Living in the south (the buckle of the bible belt) professional therapy is not spoken of much in church – if not totally taboo all together and if present at all, largely  given lip service in favor of ‘we’ll pray for you’ or ‘you life isn’t fully surrendered to God’ or some other equivalent words. I even reached out asking for a referral for a therapist twice – once I was told it wasn’t believed in and the other time I was just ignored. I finally got an answer after a follow up email but by then it was a bit late. I realized fast that what I needed would not be found in the church – it would be found by realizing I needed to take charge of me and not blame everyone else or seek help from a house of worship. The pandemic caused mental health to come to the forefront at some churches but it has just as quickly faded away. It’s something I would have to resolve on my own with both change in my own life and communicating with others.

Communicating boundaries and expecting them to be followed was not enough.
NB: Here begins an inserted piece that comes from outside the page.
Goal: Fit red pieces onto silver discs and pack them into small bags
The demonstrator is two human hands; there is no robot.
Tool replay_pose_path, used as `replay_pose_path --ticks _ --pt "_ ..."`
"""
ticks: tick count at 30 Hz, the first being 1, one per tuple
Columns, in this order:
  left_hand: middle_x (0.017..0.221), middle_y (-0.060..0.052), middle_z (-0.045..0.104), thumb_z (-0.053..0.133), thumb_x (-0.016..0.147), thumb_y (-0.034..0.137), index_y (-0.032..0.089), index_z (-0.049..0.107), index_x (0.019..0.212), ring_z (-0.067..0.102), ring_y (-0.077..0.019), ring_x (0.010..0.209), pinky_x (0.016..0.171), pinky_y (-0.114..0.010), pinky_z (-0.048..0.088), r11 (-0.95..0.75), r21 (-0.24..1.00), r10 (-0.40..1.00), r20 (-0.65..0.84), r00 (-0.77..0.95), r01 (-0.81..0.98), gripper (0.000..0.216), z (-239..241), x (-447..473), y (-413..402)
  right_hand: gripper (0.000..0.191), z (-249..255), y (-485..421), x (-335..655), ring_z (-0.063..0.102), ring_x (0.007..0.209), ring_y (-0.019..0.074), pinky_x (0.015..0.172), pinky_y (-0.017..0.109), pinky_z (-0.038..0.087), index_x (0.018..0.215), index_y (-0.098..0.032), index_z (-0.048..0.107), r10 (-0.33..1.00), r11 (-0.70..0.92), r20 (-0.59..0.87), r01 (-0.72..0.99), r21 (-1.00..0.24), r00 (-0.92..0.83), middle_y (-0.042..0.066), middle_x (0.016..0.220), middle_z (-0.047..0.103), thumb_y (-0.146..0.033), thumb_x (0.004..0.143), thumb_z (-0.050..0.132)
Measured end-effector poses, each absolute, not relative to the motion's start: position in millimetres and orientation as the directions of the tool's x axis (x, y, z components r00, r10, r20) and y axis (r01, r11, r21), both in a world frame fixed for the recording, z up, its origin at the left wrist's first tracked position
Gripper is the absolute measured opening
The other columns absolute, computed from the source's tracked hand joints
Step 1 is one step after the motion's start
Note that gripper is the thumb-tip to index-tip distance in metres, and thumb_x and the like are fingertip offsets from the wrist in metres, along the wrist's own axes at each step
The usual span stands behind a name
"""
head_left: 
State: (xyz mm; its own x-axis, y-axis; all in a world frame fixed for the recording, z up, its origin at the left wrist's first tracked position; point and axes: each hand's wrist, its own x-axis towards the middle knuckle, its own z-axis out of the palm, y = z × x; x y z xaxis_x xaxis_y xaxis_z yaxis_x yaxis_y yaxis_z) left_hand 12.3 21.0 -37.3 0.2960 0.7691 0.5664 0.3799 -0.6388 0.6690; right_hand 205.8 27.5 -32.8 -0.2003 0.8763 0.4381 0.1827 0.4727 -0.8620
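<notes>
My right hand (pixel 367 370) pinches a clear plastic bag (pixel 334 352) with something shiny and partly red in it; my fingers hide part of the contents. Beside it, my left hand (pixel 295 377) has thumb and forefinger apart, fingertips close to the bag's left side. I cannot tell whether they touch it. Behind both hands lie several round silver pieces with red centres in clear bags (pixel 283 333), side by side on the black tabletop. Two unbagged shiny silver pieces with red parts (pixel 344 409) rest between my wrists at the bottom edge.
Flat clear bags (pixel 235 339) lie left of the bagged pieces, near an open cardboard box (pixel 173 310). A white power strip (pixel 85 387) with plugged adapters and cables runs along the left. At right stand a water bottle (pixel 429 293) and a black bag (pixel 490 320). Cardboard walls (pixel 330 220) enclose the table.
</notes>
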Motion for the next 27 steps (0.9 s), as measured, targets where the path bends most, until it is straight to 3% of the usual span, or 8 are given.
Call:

I had to literally drop some clients, let some clients drop me, and accept a revenue drop in favor of my mental health. I had to take out two expensive loans I’m still paying down and ask for help for my cat home a little more often because installment payments on things to keep my cat home running were things I thought I could afford, decisions made when revenue was higher.  But changing how I did business was the best thing I ever did. I started to feel better – I believe because I took control, truly looked out for my employee (me), and wasn’t afraid of the revenue drop. Things got better.

Revenue Down, Mental Health Up

Now in at the end of the first quarter of 2022 I can say that I haven’t had the desire to put a gun to my head due to work. My revenue is down 17% each month and things are a little tighter but I am doing much better with my mental health. The slate of clients I have now is cherry picked of people who largely understand that a work life balance is something that has to happen when one is their own employer and a responsibility that I have to safeguard. Money’s tighter for sure but so is my mental health.

The National Suicide Prevention Lifeline is a United States-based suicide prevention network of over 160 crisis centers that provides 24/7 service via a toll-free hotline with the number 1-800-273-8255. It is available to anyone in suicidal crisis or emotional distress.